D. Mr. Calero's Termination from Cardone

Mr. Calero wasterminated from his employment at Cardone on April 6, 2011. Pl.'s Ex. A, Calero Dep. Tr. 77:3-7. That morning, Mr. Calero did not clock in before 6:00 a.m. Def.'s SUF ¶¶ 33-34; Pl.'s Ex. A, Calero Dep. Tr. 81:10-18. Cardone employees are not permitted to clock in more than three minutes before starting a work shift. Pl.'s Counter SUF ¶¶ 31-32.

Mr. Calero arrived at work at 5:46 a.m. but the gate did not open when he scanned his badge because the scanner was damaged. Def.'s Ex. 1, Calero Dep. Tr. 78:12-14, 22-24, 79:1-10, 80:15-22. Mr. Calero was only able to enter the building when someone in an automobile exited through the gate or when someone else scanned in and entered. Def.'s SUF ¶ 33; Pl.'s Counter SUF ¶ 29; Def.'s Ex. 1, Calero Dep. Tr. 79:11-14, 80:23-24, 81:1-7. Mr. Calero arrived at his work station at 5:50 a.m., saw his co-worker "V.G." Thomas there, and went straight to work. Def.'s SUF ¶ 35; Def.'s Ex. 1, Calero Dep. Tr. 81:10-18. Mr. Calero called maintenance to inform them about the scanner, but no one answered the phone and Mr. Calero did not leave a message. Def.'s Ex. 1, Calero Dep. Tr. 93:11-24.

At 6:23 a.m., Mr. Calero sent Mr. Muniz an e-mail with the subject line "Forgot to punch in." Def.'s SUF ¶ 34. In the e-mail, Mr. Calero stated that he arrived at 5:46 a.m. Def.'s SUF ¶ 34; Def.'s Ex. 9, April 6, 2010 e-mail from Mr.
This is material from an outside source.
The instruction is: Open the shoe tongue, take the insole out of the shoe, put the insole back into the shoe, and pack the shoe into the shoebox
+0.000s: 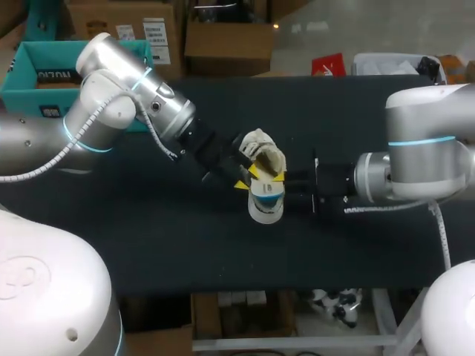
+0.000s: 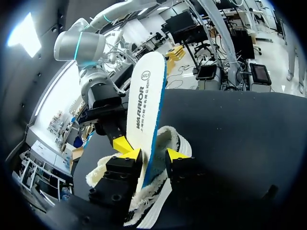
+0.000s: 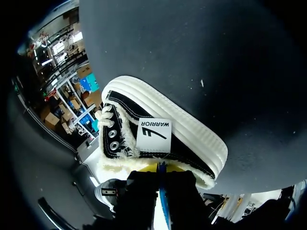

Calero to Daniel Muniz at CAR00018. He then explained that "[b]ecause it too early to punch in I started to get myself ready and before I realized I started to work and forgot to punch in." Id. The e-mail does not mention a broken scanner. Id.

After receiving the e-mail, Mr. Muniz communicated with either Reney Cherian, Human Resources ("HR") Manager at Cardone's Rising Sun facility, or Robyn Rivers, the Brakes Department time keeper, regarding Mr. Calero's e-mail.*fn3 One of them asked him to verify Mr. Calero's arrival time. Mr. Muniz e-mailed Ms. Cherian and Ms. Rivers for a "leader's excuse"*fn4 for Mr. Calero's failure to properly clock in. Def.'s SUF ¶ 38; Pl.'s SUF ¶ 38; Def.'s Ex. 9, April 6, 2011 e-mail from Daniel Muniz to Reney Cherian and Robyn Rivers, carbon copying Mr. Calero at CAR000204; Pl.'s Ex. 9, Muniz Dep. Tr. 100:2-4; Def.'s Ex. 3, Cherian Dep. Tr. 33:507,12-24, 121:63-24, 122:1-24, 123:1-4. To verify Mr. Calero's arrival time, Mr. Muniz interviewed at least two employees-Able Kelly and VG Thomas-but could not determine from these interviews when Mr. Calero arrived. Def.'s SUF ¶¶ 39-42. Mr. Muniz also stated that he spoke with Edival Mercado, but Mr. Mercado testified that Mr. Muniz never questioned him about Mr. Calero's arrival time. Compare Pl.'s Ex. L, Muniz Dep. Tr. 102:20-24, 103:1-7, with Pl.'s Ex. N, Mercado Dep. Tr. 49:24, 51:1. Mr. Mercado did not know when Mr. Calero arrived at work that day. Def.'s Ex. 8, Mercado Dep. Tr. 51:2-5.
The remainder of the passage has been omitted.